Bounding Hallucinations: Information-Theoretic Guarantees for RAG Systems via Merlin-Arthur Protocols

Retrieval-augmented generation (RAG) relies on retrieved context to guide large language models (LLM), yet treats retrieval as a weak heuristic rather than verifiable evidence -- leading to unsupported answers, hallucinations, and reliance on spurious context. We introduce a novel training framework that treats the RAG pipeline as an interactive proof system by adapting the Merlin-Arthur (M/A) protocol: Arthur (the generator LLM) trains on questions with unknown context provenance and Merlin gives helpful evidence, while Morgana injects adversarial, misleading context. Both use an XAI method to identify and modify evidence most influential to Arthur. This trains Arthur to (1) answer when evidence supports the answer, (2) reject when evidence is insufficient, and (3) rely on the context spans that truly ground the answer. We further introduce a verification framework that disentangles explanation fidelity from model predictive errors, and introduce the Explained Information Fraction (EIF), which normalizes M/A mutual-information guarantees. Across three RAG datasets and multiple LLM families and sizes, M/A training makes LLMs more grounded in evidence, increases information theoretic measures (soundness, completeness) and reject behavior with less hallucinations, without manually annotated unanswerable samples. Finally, the retriever also improves recall and MRR via automatically generated M/A hard positives and negatives. While high accuracy does not guarantee entropy flow from context to answer, our EIF results show that autonomous interactive-proof-style supervision enables RAG systems that treat retrieved documents as verifiable evidence. % rather than suggestions.

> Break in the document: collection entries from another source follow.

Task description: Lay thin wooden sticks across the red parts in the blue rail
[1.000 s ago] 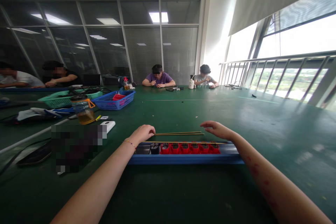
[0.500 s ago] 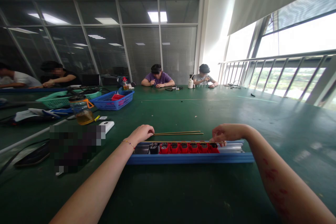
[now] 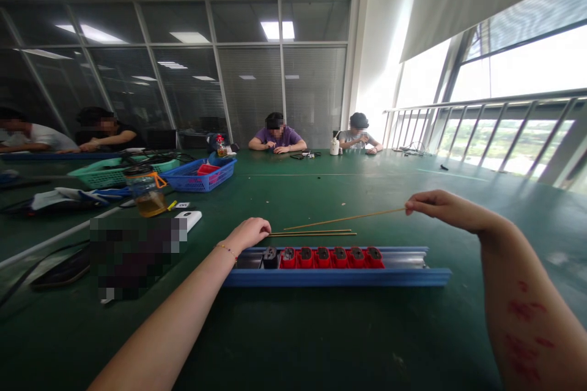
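Observation:
My right hand [image 3: 428,203] pinches the right end of a thin brass-coloured rod [image 3: 343,220], raised on the far side of the blue rail and slanting down to the left. Two similar thin rods [image 3: 316,233] lie side by side behind the rail. Their left ends meet the fingertips of my left hand [image 3: 250,233]. That hand is closed, beside the left end of the blue channel-shaped rail [image 3: 339,278], and what its fingers grip is hidden. Inside the rail sit several red socket-like modules [image 3: 323,258] in a row, with one black module [image 3: 270,258] at their left.
To the left are a jar of amber liquid [image 3: 150,195], a blue basket [image 3: 202,177], a green basket [image 3: 98,177], and a white-ended item [image 3: 190,219] beside a blurred patch. Several people sit along the far side of the green table [image 3: 321,330].
My right hand has moved up and right, lifting one rod away from the rail top and tilting it. The left hand stays by the rail's left end.

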`<state>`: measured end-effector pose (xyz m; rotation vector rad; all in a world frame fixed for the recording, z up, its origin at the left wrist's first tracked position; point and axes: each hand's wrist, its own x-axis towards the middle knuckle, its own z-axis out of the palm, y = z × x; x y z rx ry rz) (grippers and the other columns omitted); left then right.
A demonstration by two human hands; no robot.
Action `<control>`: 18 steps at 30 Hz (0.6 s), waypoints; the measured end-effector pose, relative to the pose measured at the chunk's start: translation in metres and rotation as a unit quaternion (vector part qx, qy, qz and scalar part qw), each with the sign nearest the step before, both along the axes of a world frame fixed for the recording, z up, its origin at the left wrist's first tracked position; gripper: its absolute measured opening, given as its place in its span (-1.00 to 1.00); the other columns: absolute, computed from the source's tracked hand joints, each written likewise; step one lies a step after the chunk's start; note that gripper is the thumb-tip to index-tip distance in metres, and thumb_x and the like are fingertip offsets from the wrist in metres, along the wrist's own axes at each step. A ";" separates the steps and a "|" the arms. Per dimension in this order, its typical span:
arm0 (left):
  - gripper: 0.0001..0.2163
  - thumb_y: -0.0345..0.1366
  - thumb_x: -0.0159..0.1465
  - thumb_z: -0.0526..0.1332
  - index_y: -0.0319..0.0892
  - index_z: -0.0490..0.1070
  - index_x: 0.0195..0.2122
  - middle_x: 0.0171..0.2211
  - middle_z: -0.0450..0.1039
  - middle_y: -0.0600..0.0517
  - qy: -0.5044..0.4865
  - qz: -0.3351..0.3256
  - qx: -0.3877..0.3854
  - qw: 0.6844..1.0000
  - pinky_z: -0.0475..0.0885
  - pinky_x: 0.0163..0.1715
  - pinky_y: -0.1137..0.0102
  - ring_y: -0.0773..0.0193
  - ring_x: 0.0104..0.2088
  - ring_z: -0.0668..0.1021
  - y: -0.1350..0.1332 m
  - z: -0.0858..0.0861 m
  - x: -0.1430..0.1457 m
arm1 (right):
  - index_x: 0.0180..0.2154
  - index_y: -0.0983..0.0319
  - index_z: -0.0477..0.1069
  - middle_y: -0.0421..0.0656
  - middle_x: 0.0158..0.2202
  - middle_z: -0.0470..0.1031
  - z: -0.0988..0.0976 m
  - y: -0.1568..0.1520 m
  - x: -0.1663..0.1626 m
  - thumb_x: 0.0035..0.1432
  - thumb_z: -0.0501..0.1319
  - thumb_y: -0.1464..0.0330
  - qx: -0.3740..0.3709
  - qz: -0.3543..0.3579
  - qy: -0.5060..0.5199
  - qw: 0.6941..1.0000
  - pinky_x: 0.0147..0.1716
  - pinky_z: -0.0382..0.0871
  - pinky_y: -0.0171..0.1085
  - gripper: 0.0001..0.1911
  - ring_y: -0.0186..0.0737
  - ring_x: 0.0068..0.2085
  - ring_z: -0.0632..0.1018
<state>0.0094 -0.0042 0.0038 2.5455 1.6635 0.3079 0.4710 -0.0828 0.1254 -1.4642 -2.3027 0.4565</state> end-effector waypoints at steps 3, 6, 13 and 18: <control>-0.83 -0.25 0.15 0.10 -0.06 0.47 -0.32 -0.29 0.49 0.06 0.001 0.001 0.000 1.000 0.33 -0.31 0.47 0.29 -0.27 0.49 -0.001 0.001 0.001 | -0.35 0.16 0.48 -0.17 -0.37 0.50 -0.004 0.002 0.008 0.03 0.06 -0.04 -0.021 -0.009 -0.021 1.000 -0.25 0.28 -0.24 -0.55 -0.12 -0.29 0.45; -0.83 -0.23 0.15 0.10 -0.07 0.48 -0.33 -0.28 0.48 0.05 0.004 0.007 0.000 1.000 0.32 -0.30 0.47 0.27 -0.25 0.49 -0.004 0.003 0.002 | -0.37 0.15 0.50 -0.17 -0.40 0.50 -0.016 0.014 0.004 0.03 0.06 -0.02 -0.039 -0.006 -0.027 0.999 -0.29 0.30 -0.24 -0.57 -0.13 -0.32 0.46; -0.61 0.03 0.20 -0.04 -0.10 0.47 -0.39 -0.36 0.49 0.02 -0.001 0.014 -0.005 1.000 0.27 -0.46 0.47 0.28 -0.39 0.50 -0.009 0.009 0.006 | -0.32 0.19 0.48 -0.17 -0.41 0.52 -0.055 0.042 -0.042 0.06 0.08 0.10 -0.026 0.042 -0.090 0.995 -0.44 0.30 -0.32 -0.65 -0.19 -0.40 0.48; -0.66 0.06 0.09 0.10 -0.09 0.47 -0.36 -0.32 0.50 0.03 0.007 0.009 -0.008 1.000 0.30 -0.41 0.48 0.25 -0.32 0.49 -0.010 0.009 0.005 | -0.35 0.15 0.48 -0.18 -0.38 0.54 -0.083 0.057 -0.078 0.01 0.11 0.32 0.033 0.028 -0.179 0.983 -0.41 0.27 -0.34 -0.81 -0.20 -0.37 0.50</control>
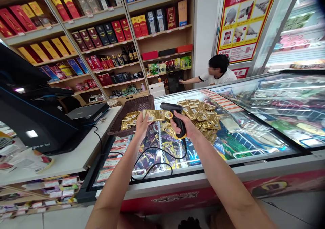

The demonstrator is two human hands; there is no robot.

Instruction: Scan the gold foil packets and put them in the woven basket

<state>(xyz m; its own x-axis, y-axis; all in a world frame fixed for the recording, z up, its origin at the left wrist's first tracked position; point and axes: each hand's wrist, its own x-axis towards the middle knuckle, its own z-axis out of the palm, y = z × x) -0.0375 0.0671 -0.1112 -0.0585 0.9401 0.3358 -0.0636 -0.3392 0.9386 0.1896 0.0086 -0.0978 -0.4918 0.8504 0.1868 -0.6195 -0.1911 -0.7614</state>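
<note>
My left hand (141,124) pinches a gold foil packet (155,115) and holds it up flat over the freezer lid. My right hand (183,123) is wrapped round the grip of a black handheld barcode scanner (173,113), whose head points left at the packet. The scanner's black cable (154,161) loops down across the glass. Behind my hands a heap of gold packets (200,115) lies on the freezer's glass top. More gold packets sit in a brown woven basket (127,112) to the left.
A black register screen (30,110) and a flat black device (87,113) stand on the white counter (76,158) at left. The glass-topped chest freezer (254,144) stretches right. Shelves of boxed bottles (101,36) fill the back wall. A person in a white shirt (218,71) sits behind the freezer.
</note>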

翻译：检索增强生成（RAG）依赖检索到的上下文来引导大语言模型（LLM），却将检索视为一种弱启发式方法而非可验证的证据——这导致模型生成缺乏支持的答案、产生幻觉并依赖虚假上下文。我们提出一种新颖的训练框架，通过采用Merlin-Arthur（M/A）协议将RAG流程视为交互式证明系统：Arthur（生成器LLM）在上下文来源未知的问题上进行训练，Merlin提供有益证据，而Morgana则注入对抗性、误导性上下文。两者均使用一种可解释人工智能方法识别并修改对Arthur最具影响力的证据。这训练Arthur实现：（1）在证据支持答案时作出回答，（2）在证据不足时拒绝回答，（3）依赖真正支撑答案的上下文片段。我们进一步提出一个验证框架，将解释保真度与模型预测误差解耦，并引入解释信息分数（EIF），用于归一化M/A互信息保证。在三个RAG数据集及多种LLM系列和规模上的实验表明，M/A训练使LLM更基于证据，提高了信息论度量指标（可靠性、完备性）和拒绝回答行为，同时减少幻觉，且无需人工标注不可回答样本。此外，通过自动生成的M/A困难正负样本，检索器的召回率和平均倒数排名也得到提升。虽然高准确率不能保证从上下文到答案的熵流，但我们的EIF结果表明，自主的交互式证明风格监督能使RAG系统将检索文档视为可验证证据。%而非建议。